While RAN for the management of staghorn calculi is able to accomplish the tenets of open surgery in a less morbid fashion, there are pitfalls associated with the procedure. The reported stone-free rate associated with OAN is 71% 1 and, in our experience, 29 % of patients were stone free. These stone-free rates, however, are similar to those of Ghani and associates 8 (33%) and comparable to large PCNL studies 2,3 (47%–57%). This may be explained by an early learning curve for RAN and by the lack of proprioception with the robot and inability to assess for residual stone burden during the procedure. Fluoroscopy is used during PCNL to evaluate for residual stones, which is not feasible using the robotic system. Laparoscopic ultrasonography may be feasible for locating fragments of stone left during extraction; this is an imaging modality that has been reported to be successful 8 and one we will explore in the future if there is concern for residual stone burden.

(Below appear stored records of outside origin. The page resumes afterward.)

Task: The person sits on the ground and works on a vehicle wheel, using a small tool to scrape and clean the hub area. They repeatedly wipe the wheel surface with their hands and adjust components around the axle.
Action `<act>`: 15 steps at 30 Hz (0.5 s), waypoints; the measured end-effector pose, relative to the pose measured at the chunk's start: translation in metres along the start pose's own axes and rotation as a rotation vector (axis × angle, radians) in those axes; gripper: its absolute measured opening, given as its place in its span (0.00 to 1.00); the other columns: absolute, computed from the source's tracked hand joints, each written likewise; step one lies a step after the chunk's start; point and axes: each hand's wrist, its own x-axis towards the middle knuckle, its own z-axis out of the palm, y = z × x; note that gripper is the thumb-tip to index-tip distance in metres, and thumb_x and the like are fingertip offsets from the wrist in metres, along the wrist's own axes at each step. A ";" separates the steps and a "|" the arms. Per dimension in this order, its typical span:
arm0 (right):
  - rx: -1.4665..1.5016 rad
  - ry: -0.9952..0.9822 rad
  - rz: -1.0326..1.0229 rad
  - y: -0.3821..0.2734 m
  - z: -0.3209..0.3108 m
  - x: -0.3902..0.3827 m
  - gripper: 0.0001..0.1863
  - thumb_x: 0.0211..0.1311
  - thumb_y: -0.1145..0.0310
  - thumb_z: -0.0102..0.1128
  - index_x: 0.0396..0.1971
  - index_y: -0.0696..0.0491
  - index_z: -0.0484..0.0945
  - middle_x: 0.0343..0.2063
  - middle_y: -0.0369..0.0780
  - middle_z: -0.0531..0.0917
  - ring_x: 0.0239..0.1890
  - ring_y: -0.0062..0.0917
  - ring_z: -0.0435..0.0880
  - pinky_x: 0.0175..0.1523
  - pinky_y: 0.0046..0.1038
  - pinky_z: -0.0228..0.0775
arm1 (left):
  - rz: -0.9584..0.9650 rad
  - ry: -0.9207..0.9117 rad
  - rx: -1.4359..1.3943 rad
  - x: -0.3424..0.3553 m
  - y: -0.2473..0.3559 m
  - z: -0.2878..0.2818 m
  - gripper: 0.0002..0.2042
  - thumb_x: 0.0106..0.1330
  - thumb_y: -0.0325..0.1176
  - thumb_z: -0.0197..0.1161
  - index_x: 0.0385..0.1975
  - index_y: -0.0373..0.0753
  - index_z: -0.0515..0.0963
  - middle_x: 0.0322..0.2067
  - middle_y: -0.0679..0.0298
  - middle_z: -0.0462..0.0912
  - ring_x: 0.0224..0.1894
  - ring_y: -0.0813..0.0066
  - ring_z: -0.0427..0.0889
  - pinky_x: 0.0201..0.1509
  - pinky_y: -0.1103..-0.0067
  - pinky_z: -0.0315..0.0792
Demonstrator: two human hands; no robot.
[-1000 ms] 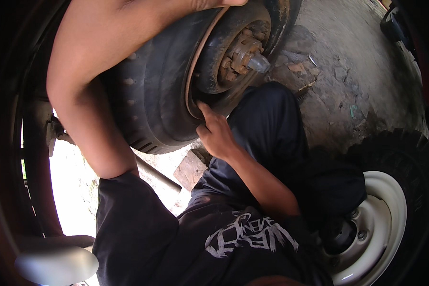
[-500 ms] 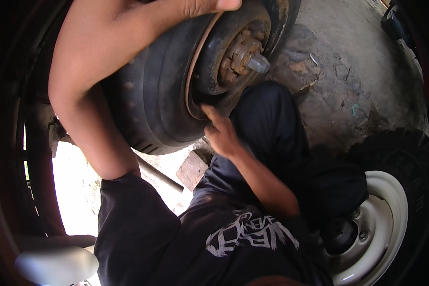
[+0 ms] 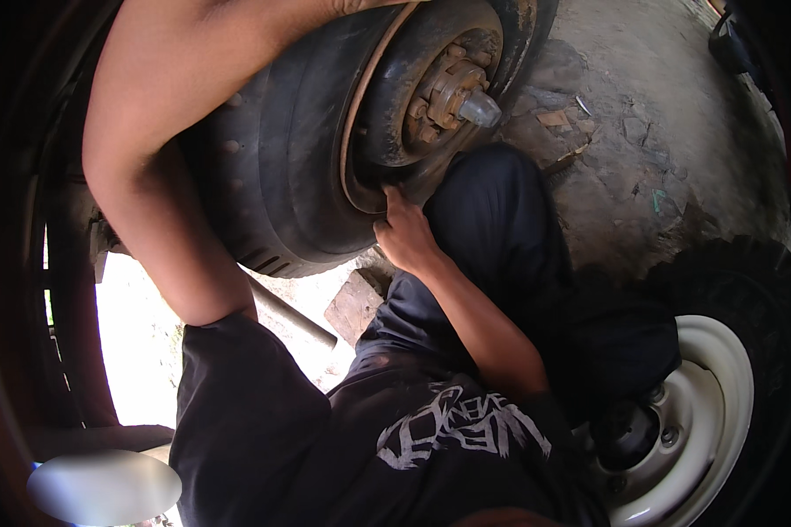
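A black tyre (image 3: 277,176) with a rust-edged rim stands at the upper middle, tilted. At its centre is a rusty hub (image 3: 448,94) with bolts around it and a grey tapered cap (image 3: 480,109). My right hand (image 3: 406,235) is at the lower edge of the rim, its index finger reaching up into the dark gap there; its other fingers look partly bent, and no tool shows in it. My left arm passes over the tyre's left side. Only a bit of my left hand (image 3: 347,5) shows at the top edge; its fingers are out of sight.
A second tyre (image 3: 734,277) with a white wheel rim (image 3: 736,386) lies at the lower right, beside my bent knee (image 3: 492,202). Below the tyre are a wooden block (image 3: 351,306) and a dark bar (image 3: 294,318). Debris (image 3: 554,120) litters the floor.
My right index finger has moved slightly right and up along the rim's lower edge. The left hand has slid farther out past the top edge.
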 end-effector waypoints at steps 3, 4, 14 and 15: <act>0.089 0.129 -0.284 -0.012 0.007 -0.031 0.36 0.63 0.75 0.55 0.73 0.68 0.62 0.70 0.65 0.71 0.73 0.58 0.70 0.78 0.45 0.63 | 0.059 -0.022 0.078 -0.001 -0.001 0.003 0.21 0.62 0.35 0.80 0.51 0.30 0.86 0.49 0.51 0.89 0.53 0.61 0.87 0.61 0.68 0.77; 0.249 0.084 -0.222 -0.012 -0.003 -0.027 0.36 0.63 0.75 0.54 0.72 0.68 0.62 0.69 0.65 0.72 0.73 0.57 0.71 0.78 0.45 0.62 | 0.032 0.000 0.078 0.001 0.005 0.009 0.21 0.62 0.35 0.81 0.52 0.31 0.86 0.49 0.51 0.89 0.53 0.61 0.87 0.62 0.68 0.77; 0.587 -0.067 -0.212 0.007 -0.001 -0.016 0.44 0.55 0.87 0.48 0.78 0.67 0.57 0.78 0.54 0.64 0.84 0.38 0.56 0.86 0.36 0.43 | -0.017 -0.019 0.126 -0.002 0.015 0.001 0.22 0.61 0.36 0.81 0.52 0.32 0.86 0.51 0.50 0.89 0.58 0.57 0.85 0.66 0.64 0.75; 0.545 -0.083 -0.177 0.016 -0.001 -0.008 0.45 0.55 0.88 0.47 0.78 0.67 0.56 0.79 0.54 0.62 0.84 0.39 0.54 0.87 0.35 0.40 | -0.012 -0.005 0.142 0.000 0.021 0.005 0.22 0.60 0.36 0.81 0.52 0.32 0.87 0.52 0.50 0.89 0.58 0.56 0.85 0.66 0.63 0.75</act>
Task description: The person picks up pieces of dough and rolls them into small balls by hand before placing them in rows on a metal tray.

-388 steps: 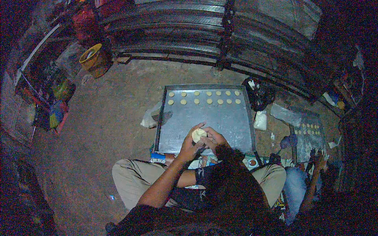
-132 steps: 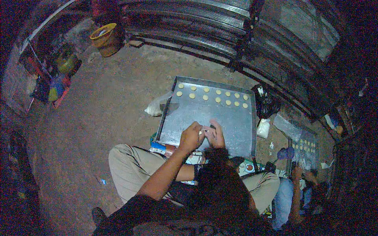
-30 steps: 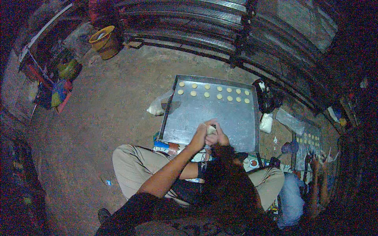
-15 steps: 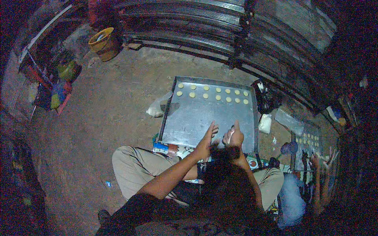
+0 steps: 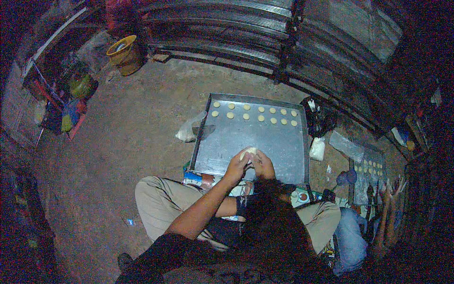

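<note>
Between my two hands, over the near part of a metal baking tray (image 5: pixel 208 146), is a pale piece of dough (image 5: pixel 248 152). My left hand (image 5: pixel 238 165) grips it from the left, thumb toward the middle. My right hand (image 5: pixel 263 164) closes on its right side, with the fingertips meeting the left hand's. Two rows of small flat dough rounds (image 5: pixel 246 116) lie along the tray's far side. The fingers partly cover the dough.
Left of the tray sits a plastic bag of white powder (image 5: pixel 186 135); another white bag (image 5: pixel 317 149) lies to its right. A co-worker's hands (image 5: pixel 390 189) are by a second tray (image 5: pixel 371 182) at the right. A yellow bucket (image 5: pixel 124 59) stands far left, near metal racks (image 5: pixel 227 35).
My hands were apart over the tray, the right one closed. Now they have come together, the right moving left, with the dough showing between them.
</note>
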Tool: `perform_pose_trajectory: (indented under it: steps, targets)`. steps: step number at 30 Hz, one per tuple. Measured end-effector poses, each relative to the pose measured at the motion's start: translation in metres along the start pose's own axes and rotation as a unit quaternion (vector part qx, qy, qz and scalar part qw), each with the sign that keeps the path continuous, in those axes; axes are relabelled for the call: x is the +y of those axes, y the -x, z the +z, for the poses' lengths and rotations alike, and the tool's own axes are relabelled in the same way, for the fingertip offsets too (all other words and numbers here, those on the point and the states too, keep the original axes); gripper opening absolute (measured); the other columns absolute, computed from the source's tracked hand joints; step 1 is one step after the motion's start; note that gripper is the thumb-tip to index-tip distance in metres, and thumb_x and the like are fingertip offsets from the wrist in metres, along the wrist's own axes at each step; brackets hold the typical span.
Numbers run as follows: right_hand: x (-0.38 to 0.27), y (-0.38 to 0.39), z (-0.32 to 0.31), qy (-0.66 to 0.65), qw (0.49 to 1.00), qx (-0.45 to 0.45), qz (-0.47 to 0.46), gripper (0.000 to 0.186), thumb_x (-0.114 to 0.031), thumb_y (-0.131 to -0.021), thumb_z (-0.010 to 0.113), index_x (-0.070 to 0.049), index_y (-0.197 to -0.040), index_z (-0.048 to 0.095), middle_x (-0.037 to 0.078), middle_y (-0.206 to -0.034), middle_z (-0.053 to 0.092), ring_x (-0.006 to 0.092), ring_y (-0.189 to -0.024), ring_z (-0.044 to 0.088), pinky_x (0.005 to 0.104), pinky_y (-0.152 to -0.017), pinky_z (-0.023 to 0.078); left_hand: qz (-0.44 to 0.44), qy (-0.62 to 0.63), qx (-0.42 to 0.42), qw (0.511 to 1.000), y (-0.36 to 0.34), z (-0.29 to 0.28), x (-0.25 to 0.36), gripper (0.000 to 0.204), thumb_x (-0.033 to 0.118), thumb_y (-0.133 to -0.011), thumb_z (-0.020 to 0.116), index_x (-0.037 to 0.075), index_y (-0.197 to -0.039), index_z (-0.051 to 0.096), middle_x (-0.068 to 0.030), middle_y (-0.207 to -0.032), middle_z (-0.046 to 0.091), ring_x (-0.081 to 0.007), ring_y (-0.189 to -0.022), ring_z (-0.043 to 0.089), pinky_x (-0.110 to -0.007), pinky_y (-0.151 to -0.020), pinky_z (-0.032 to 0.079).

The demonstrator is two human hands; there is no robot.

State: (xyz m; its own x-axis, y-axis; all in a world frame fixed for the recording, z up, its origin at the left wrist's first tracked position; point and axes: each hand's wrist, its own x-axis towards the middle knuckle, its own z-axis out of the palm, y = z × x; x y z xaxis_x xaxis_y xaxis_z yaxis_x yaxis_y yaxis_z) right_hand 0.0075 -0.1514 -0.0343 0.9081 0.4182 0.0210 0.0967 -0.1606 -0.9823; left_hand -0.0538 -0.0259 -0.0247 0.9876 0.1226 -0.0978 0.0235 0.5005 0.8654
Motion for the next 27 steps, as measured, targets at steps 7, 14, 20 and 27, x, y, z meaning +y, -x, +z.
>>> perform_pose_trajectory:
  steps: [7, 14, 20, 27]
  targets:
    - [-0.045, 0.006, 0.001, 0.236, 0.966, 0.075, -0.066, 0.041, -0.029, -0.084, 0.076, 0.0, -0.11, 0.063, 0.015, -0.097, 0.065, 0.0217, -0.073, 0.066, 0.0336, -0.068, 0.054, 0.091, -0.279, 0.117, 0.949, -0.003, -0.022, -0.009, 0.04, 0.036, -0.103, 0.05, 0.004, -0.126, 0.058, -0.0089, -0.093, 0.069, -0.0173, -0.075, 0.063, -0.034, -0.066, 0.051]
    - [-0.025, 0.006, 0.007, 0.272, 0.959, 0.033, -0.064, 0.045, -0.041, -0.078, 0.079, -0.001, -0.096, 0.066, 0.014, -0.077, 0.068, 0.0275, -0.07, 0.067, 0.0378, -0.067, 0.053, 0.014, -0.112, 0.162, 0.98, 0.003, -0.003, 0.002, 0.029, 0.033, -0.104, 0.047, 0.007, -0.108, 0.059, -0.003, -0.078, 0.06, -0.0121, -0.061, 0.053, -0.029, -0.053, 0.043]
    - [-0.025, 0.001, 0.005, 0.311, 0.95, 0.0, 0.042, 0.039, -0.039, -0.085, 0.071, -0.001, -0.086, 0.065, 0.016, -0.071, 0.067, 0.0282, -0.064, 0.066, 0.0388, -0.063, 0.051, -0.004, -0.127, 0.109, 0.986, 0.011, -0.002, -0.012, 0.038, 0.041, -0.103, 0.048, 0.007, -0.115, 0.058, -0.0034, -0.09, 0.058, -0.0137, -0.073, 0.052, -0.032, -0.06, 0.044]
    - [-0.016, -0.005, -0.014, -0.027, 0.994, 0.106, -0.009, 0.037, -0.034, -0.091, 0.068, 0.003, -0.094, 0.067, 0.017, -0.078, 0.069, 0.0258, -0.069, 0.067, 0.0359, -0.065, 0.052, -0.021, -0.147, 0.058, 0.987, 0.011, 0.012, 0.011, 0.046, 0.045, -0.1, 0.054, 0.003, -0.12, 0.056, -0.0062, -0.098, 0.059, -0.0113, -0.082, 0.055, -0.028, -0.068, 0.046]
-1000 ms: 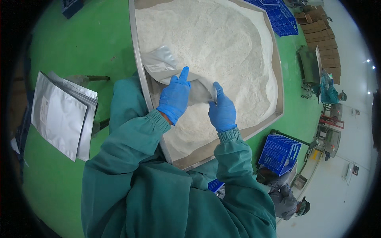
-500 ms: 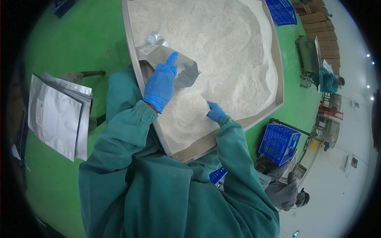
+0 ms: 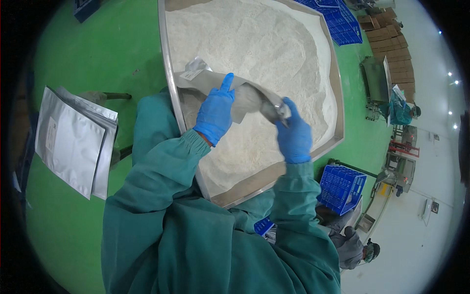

We performed RAN using WIT; historically, the OAN technique and that of Ghani and coworkers 8 have used cold ischemia, which is accepted as being renoprotective. Finally, whether a robotic procedure for managing staghorn calculi proves to be cost-effective remains to be determined. If mean LOS is used as a surrogate for cost-effectiveness, however,the mean LOS of 3.0 days in our RAN series suggests a potential benefit compared with current LAN studies (mean LOS 3.54 and 5.4 days 5 ), although the sample size is small. With improvement and refinement of the technique, the goal of robotic surgery for treatment of patients with staghorn calculi is a safe, efficacious modality that decreases the number of procedures needed to achieve complete stone-free rates in a cost-effective manner.
Conclusions
Based on our initial experience of seven patients, RAN is a safe procedure with encouraging outcomes as a minimally invasive treatment modality for patients with extensive stone burden. We recommend that robotic surgeons who are comfortable with robot-assisted partial nephrectomy consider RAN in the appropriate patient, because there are duplicated steps common to both procedures including renal hilum exposure, renal vessel clamping, nephrotomy, collecting system closure, and parenchymal closure. Using intraoperative imaging techniques, appropriate patient selection, and continued experience with RAN will improve WIT, decrease robotic console time, and ultimately improve stone-free rates. Longer follow-up to determine the true effect of the procedure on renal function and further studies reporting technical refinements will be beneficial for legitimizing RAN as a mainstream treatment modality for staghorn calculi.
Footnotes
Disclosure Statement
No competing financial interests exist.